Acotiamide (Acofide(®)), an oral first-in-class prokinetic drug, is under global development by Zeria Pharmaceutical Co. Ltd and Astellas Pharma Inc. for the treatment of patients with functional dyspepsia. The drug modulates upper gastrointestinal motility to alleviate abdominal symptoms resulting from hypomotility and delayed gastric emptying. It exerts its activity in the stomach via muscarinic receptor inhibition, resulting in enhanced acetylcholine release and inhibition of acetylcholinesterase activity. Acofide® is launched in Japan for treating functional dyspepsia.

Fudosteine is a derivative of cysteine developed and approved in Japan for the treatment of such diseases as bronchial asthma, chronic bronchitis, pulmonary emphysema, bronchiectasis, pulmonary tuberculosis, pneumoconiosis, atypical mycobacterial disease and diffuse panbronchiolitis. Fudosteine acts as a mucoactive agent, enabling mucin secretion. Although exact mechanism of action is unknown, it is supposed that fudosteine inhibits MUC5AC expression.

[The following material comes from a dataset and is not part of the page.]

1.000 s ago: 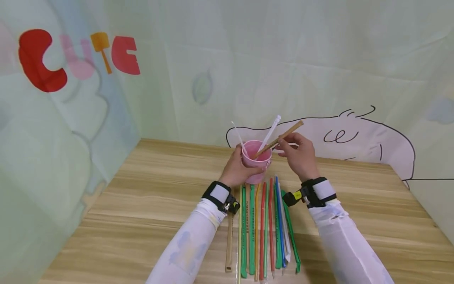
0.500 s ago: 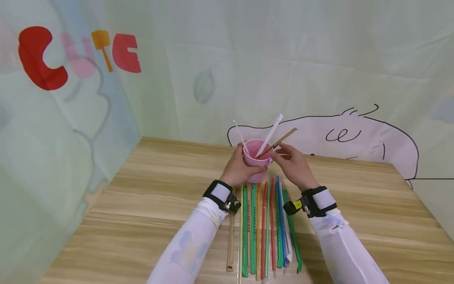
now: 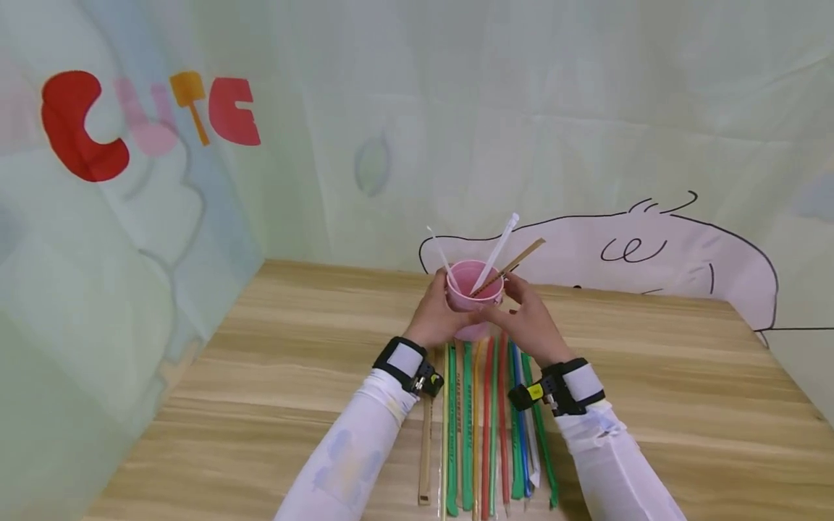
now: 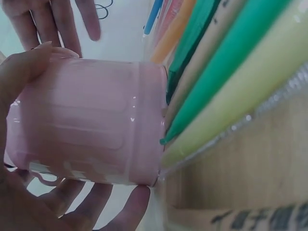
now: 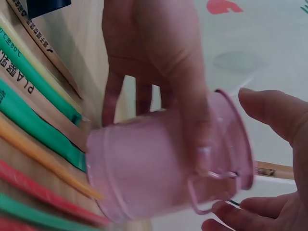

Fidarestat (SNK-860) is an aldose reductase inhibitor codeveloped by Sanwa Kagaku, NK Curex, and Sankyo for the treatment of distal symmetric polyneuropathy (DSP). In a Phase III trial, 279 patients with DSP were randomized to receive fidarestat (1 mg daily) or placebo for 52 weeks. Evaluation of efficacy was based on changes in clinical symptoms (numbness, pain, rigidity, alterations in temperature perception, paresthesia, hypesthesia, and weakness) as well as changes in electrophysiological measurements such as F-wave NCV. Five of six electrophysiological measures assessing function in motor nerves showed statistically significant improvement from baseline within the treatment group; a comparison of the placebo and treatment groups on these measures, however, showed the statistical difference on only two of the six measures. Two electrophysiological measures of sensory function failed to show a statistically significant difference from baseline in the fidarestat group. Statistically significant improvements over placebo were noted on several measures of subjective symptoms (e.g., numbness of upper extremities, decreased tactile sensitivity in lower extremities, paresthesia in the sole), with a greater divergence between the two groups associated with the duration of treatment. The incidence of adverse events was 5.8% in the fidarestat group and 5% in the placebo group and no serious adverse events were noted.